Work required => Should a line below contain the word "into", report it.

Data extract =>
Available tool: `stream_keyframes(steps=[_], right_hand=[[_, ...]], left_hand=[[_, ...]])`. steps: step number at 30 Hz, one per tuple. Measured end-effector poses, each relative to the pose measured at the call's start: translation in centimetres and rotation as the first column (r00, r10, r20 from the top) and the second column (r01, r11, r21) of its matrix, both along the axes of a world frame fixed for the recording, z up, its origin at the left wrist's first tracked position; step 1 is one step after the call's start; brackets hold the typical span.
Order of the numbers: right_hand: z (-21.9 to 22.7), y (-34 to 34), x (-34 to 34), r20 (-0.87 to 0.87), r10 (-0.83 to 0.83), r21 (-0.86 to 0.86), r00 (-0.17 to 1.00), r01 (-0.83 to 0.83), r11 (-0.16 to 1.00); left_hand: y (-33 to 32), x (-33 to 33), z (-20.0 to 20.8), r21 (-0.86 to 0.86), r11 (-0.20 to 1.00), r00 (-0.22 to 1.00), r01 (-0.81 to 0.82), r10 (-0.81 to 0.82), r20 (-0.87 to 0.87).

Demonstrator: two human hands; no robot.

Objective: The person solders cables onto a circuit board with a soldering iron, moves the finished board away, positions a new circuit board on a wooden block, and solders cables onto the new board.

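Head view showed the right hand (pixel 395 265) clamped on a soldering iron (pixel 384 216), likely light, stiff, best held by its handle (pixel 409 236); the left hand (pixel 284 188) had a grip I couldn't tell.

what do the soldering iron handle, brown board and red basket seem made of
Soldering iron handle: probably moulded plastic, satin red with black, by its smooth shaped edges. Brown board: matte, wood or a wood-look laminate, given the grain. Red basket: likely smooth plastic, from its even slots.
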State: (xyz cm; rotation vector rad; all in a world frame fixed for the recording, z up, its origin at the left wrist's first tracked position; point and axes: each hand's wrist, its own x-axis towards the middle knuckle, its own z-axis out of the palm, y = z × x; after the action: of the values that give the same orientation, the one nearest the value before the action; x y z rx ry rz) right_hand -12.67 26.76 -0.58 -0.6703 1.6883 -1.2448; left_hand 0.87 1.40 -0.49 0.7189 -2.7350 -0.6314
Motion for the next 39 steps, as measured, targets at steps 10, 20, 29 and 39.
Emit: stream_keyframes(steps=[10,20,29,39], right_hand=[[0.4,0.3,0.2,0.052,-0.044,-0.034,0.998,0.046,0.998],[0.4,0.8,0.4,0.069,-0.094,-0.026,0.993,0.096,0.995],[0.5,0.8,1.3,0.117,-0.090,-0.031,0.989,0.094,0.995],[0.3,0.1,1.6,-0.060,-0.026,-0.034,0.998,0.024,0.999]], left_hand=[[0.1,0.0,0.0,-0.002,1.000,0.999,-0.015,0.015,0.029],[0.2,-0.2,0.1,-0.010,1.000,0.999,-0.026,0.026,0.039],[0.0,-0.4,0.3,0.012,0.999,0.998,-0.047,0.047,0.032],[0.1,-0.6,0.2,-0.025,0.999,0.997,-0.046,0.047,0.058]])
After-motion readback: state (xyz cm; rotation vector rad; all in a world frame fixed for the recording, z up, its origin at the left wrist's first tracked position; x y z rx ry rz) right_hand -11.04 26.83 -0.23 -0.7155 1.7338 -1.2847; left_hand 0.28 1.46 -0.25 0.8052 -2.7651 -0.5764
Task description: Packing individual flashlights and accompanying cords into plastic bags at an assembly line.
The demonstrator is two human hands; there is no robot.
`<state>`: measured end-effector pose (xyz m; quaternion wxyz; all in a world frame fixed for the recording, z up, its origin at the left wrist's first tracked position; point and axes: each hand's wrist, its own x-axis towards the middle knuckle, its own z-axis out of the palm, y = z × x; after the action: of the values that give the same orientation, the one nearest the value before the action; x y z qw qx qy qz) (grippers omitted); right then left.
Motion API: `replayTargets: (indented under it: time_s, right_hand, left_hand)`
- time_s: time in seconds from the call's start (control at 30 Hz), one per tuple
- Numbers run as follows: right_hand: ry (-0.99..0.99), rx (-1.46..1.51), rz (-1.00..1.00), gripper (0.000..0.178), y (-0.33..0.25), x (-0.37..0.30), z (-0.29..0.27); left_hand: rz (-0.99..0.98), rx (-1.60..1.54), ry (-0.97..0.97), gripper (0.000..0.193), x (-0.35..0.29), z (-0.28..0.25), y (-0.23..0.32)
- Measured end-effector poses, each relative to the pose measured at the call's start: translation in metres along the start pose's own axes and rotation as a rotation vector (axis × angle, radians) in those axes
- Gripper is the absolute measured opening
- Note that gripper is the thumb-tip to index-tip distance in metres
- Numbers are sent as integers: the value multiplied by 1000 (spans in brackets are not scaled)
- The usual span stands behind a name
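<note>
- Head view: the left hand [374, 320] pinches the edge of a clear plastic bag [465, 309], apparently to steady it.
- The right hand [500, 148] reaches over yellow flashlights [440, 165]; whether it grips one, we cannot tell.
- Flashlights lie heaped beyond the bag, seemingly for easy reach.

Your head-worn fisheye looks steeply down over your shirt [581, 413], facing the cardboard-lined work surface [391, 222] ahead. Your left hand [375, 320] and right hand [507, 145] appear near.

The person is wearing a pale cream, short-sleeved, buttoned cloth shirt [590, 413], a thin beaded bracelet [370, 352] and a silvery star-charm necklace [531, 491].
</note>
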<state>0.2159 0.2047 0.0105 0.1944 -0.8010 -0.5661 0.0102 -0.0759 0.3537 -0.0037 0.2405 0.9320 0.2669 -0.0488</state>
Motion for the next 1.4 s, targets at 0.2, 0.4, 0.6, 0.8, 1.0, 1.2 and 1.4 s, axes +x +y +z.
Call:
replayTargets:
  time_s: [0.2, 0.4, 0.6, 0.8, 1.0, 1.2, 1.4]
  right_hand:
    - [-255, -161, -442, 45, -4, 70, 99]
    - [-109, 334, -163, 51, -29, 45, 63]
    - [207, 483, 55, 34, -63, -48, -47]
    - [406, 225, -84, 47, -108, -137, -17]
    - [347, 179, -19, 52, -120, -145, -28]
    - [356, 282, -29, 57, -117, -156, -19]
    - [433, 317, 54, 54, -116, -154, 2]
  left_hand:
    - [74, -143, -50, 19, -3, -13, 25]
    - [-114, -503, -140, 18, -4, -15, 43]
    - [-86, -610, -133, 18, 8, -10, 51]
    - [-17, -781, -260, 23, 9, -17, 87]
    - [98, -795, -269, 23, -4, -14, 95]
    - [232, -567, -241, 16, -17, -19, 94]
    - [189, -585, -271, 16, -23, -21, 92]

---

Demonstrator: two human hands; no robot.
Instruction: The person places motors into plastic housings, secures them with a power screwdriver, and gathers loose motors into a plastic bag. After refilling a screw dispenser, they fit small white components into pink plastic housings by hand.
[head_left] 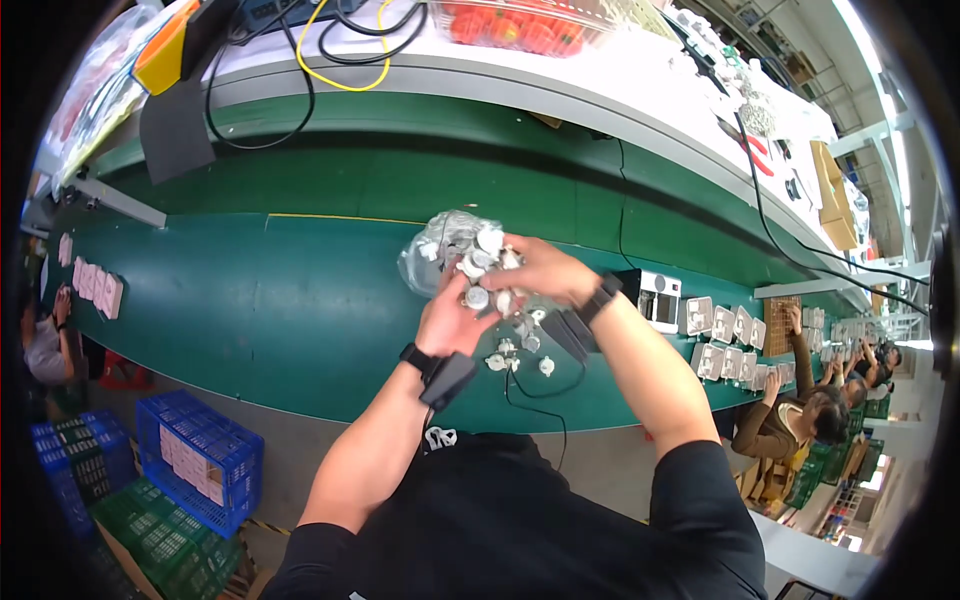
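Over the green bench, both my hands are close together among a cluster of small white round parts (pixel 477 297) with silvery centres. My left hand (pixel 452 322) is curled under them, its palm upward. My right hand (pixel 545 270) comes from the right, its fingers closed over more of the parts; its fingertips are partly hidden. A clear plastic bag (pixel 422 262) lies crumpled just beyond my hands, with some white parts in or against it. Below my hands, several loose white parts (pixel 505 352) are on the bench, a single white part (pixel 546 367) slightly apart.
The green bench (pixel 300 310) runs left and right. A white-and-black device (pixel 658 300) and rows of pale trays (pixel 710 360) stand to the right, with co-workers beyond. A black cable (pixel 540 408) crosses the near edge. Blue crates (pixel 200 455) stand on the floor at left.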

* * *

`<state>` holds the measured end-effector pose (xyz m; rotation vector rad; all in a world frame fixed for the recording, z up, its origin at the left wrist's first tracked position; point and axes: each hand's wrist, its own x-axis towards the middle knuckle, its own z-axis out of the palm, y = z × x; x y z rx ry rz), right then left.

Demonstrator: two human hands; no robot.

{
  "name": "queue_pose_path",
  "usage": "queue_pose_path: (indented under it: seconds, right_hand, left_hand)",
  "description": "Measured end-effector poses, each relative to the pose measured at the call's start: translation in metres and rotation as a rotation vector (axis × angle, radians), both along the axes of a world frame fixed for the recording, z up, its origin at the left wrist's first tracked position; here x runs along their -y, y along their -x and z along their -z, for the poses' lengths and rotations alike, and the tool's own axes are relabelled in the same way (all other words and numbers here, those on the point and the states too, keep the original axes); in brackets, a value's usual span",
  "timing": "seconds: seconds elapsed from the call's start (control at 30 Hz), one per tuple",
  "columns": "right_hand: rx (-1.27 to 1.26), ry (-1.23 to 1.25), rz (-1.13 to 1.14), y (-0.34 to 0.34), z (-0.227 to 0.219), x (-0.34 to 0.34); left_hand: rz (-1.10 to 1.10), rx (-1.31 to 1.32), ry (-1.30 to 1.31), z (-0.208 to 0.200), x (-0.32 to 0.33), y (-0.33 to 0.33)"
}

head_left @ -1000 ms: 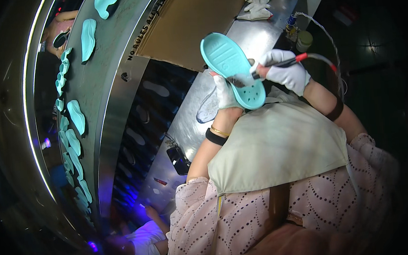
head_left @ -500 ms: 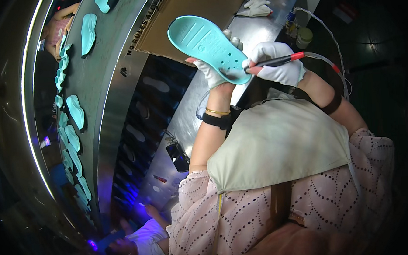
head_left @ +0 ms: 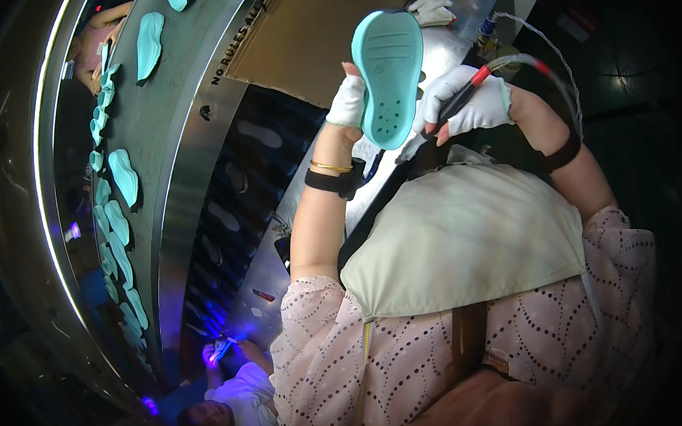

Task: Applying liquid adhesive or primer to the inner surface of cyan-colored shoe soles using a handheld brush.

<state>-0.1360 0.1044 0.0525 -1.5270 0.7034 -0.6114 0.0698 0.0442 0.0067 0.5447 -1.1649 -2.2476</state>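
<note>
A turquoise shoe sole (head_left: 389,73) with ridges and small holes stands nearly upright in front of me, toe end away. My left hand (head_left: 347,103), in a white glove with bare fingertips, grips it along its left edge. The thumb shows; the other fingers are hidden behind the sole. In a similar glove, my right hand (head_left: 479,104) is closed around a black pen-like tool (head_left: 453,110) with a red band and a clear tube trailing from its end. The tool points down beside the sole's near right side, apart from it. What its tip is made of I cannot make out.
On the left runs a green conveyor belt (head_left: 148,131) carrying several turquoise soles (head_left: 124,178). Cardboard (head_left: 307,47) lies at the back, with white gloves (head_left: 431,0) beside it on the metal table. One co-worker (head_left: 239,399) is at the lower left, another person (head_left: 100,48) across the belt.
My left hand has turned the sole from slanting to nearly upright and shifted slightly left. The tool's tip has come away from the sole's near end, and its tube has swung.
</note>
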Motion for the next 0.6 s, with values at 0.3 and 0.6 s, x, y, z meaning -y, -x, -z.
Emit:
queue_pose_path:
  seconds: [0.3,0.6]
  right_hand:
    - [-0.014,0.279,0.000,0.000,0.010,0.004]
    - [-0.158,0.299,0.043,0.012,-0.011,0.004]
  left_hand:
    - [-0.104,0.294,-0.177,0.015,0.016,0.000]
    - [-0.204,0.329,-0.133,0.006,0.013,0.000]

Answer to the problem =>
Task description: Packing individual flashlights and accompanying cords into plastic bags at an assembly line.
Instruction: The person places motors into plastic housings, secures them with a power screwdriver, and gathers loose motors into a plastic bag. After refilling a screw dispenser, they fit small white components into pink plastic housings by hand.

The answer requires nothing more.